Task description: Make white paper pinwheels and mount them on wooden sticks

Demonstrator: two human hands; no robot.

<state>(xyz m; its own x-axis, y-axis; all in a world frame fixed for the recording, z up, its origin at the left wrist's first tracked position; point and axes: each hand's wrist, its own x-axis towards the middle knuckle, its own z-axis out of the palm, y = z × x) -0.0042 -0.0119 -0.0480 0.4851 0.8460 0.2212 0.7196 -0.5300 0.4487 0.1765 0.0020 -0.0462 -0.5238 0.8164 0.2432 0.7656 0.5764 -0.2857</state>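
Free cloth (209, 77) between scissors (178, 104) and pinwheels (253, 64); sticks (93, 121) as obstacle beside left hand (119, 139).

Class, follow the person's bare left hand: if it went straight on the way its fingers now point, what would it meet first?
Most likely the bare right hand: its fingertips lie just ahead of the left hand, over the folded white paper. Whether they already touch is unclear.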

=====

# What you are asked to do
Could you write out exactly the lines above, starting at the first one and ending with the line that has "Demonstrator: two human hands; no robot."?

# Result
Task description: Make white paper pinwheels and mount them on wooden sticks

Demonstrator: two human hands; no robot.

The answer has been given in its entirety.